Find duplicates and diff separate drafts?

derekvan · July 6, 2020, 9:14pm

I am looking to move my notes out of Bear and into Drafts. At some point last year, I moved a bunch of Drafts into Bear. Now, with some of the newer Drafts features, I feel like Bear is unnecessary and I’m ready to keep it all in Drafts.

My plan to do this is to simply export all the Bear notes and import them into Drafts. This will result in many duplicates, but not too many (maybe 100-200). Some of the duplicates may have subtle differences (mainly additions on the Bear side).

Is it possible in javascript to:

query for a bunch of drafts tagged X
take each draft and search for another draft with same title
diff those two drafts
save the one with the most text in it and delete the other one (or maybe the one with the most recent modification date, which I can preserve in importing from Bear)

I know I can do step 1, but after that I’m not entirely sure if it’s possible. I think I can repurpose @jsamlarose diff script for step 3 (his script diffs different versions of the same draft). I’m not entirely sure about step 2 either, maybe the titles could be different too? Could there be a way to search for drafts that are mostly the same?

Basically, before I started hacking on this, I was curious if others had any opinions about the overall approach or any specific guidance on my plan.

jsamlarose · July 6, 2020, 10:04pm

Happy to see that action getting some use! Also: many thanks for yours— particularly Tag Assign or Filter and your Editorial round trip actions.

It shouldn’t be too difficult to have that diff function compare different drafts rather than versions of the same draft, but I imagine that your biggest issue would be figuring out what constitutes sameness, if you can’t guarantee that the titles are consistent between the versions you want to compare…

mattgemmell · July 6, 2020, 10:16pm

Maybe a ratio of the Levenshtein distance to character length? To get a sort of sameness percentage which you could then threshold, or ask the user. You could do that on titles to find candidates, but it would have polynomial time-complexity.
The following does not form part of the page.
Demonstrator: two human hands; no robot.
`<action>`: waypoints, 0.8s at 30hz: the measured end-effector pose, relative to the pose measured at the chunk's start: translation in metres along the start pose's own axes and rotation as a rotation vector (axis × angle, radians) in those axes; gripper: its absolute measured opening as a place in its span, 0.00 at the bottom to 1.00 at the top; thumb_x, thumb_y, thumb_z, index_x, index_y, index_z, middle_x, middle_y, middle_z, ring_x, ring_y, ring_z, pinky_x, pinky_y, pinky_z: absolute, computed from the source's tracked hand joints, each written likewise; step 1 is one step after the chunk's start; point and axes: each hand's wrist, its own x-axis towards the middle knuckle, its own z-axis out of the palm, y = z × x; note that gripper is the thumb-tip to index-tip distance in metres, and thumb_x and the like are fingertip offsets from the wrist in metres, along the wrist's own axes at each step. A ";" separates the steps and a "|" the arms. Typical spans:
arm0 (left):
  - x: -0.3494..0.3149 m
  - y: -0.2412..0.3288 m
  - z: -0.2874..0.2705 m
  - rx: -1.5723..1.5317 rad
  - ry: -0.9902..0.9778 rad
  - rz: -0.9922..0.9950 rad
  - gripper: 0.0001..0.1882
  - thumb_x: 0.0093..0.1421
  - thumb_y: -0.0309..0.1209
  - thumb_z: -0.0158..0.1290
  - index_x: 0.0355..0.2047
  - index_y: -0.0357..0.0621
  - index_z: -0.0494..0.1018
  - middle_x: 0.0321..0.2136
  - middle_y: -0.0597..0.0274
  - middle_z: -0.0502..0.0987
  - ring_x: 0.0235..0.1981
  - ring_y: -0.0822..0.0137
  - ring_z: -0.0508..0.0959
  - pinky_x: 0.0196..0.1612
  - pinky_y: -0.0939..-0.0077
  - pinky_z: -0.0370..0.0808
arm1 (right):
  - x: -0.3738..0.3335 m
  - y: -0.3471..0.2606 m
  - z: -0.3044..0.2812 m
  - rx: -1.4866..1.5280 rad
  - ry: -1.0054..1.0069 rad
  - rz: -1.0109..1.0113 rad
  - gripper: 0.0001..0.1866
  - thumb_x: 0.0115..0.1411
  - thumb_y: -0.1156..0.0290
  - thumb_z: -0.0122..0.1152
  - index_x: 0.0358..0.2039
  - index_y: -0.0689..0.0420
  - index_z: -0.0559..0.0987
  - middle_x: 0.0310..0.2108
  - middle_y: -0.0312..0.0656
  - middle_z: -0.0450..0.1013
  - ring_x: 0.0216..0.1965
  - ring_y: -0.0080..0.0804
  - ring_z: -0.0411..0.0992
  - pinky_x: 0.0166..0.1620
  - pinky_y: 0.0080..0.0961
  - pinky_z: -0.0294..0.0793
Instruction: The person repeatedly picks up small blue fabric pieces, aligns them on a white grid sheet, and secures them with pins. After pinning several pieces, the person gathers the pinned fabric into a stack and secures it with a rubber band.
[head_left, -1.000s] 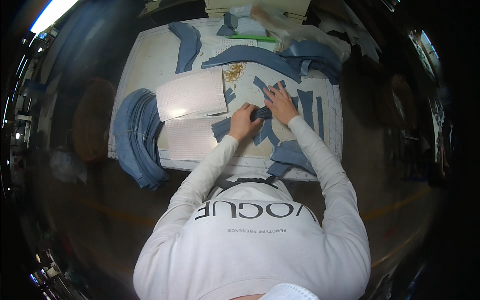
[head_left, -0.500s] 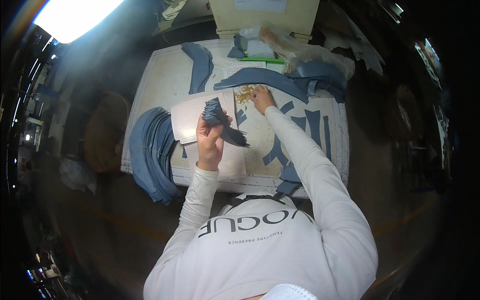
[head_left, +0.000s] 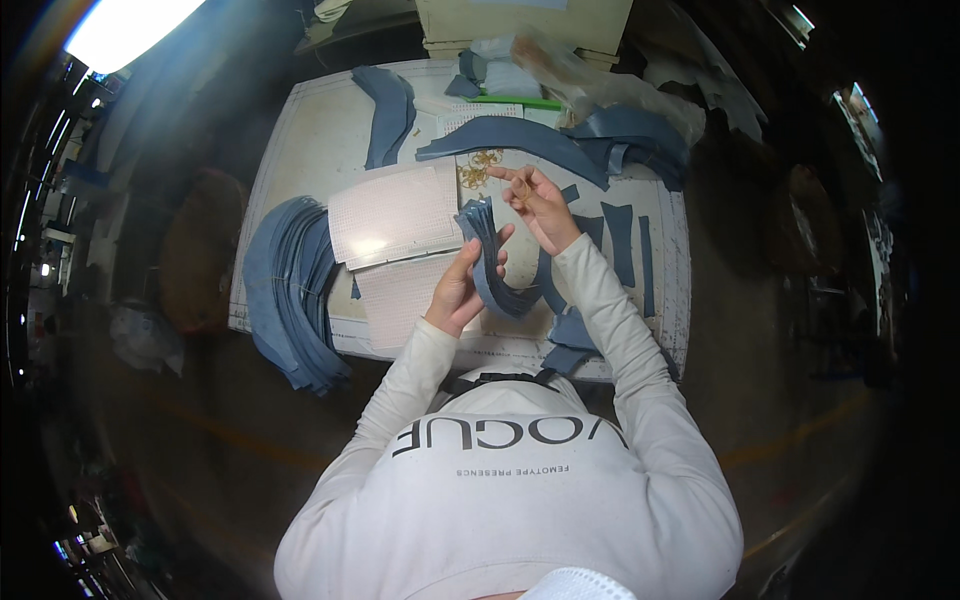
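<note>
In my left hand [head_left: 458,290] is a curved stack of narrow blue cut pieces [head_left: 487,262], gripped between thumb and fingers with its ends fanned at the top. My right hand [head_left: 540,208] is raised just right of that stack, index finger stretched out and other fingers bent. What looks like a thin yellowish rubber band [head_left: 525,190] is caught on its fingers. Beyond both hands lies a small heap of yellow rubber bands [head_left: 478,168]. White sheets with a printed grid [head_left: 392,212] lie beside my left hand.
A thick tied bundle of curved blue pieces [head_left: 290,290] hangs over the table's left edge. Long blue pieces [head_left: 510,138] lie across the back, near a clear plastic bag [head_left: 570,80]. Smaller blue strips [head_left: 620,240] lie at the right of the white table [head_left: 300,130].
My right hand has left the rubber band heap and come back toward the stack. My left hand has moved right, turning the blue stack more upright.
</note>
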 end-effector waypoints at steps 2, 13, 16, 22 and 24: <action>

derekvan · July 6, 2020, 10:35pm

This sounds helpful, but is way over my head. Basically you’re suggesting something like what’s described in this stack overflow?

derekvan · July 6, 2020, 10:39pm

ok, @mattgemmell 's answer led me to this “fuzzy” javascript library, which purports to de-dedupe strings. Maybe I can use that somehow. Maybe tag all dupe possibilities and I can just eyeball them quickly. Or delete all the ones that are exactly the same and tag those that meet a fuzzy threshold.

derekvan · July 16, 2020, 5:06pm

Ok, I’ve got something working here. It uses the Fuse.js library. To run the script pasted below, you’ll need to download this library file as well.

I’m not sure how to generalize this into an action others could use. But I think some folks might be able to take things from my approach. Basically, I had a bunch of notes I imported from Bear that had the “bear-import” tag. Some of those notes had duplicates in Drafts as well. So I constructed a query that found all Drafts NOT tagged “bear-import” and created an object with the text and UUID of each Draft. Then, I created a query for all the “bear-import” Drafts. For each of those drafts, I run a Fuse test that scores the similarities. If the threshold is high enough, the two matching drafts get a unique tag assigned (dupe1, dupe2, dupe3, etc.). Then I can go through the tags and verify which Draft is the best one to keep.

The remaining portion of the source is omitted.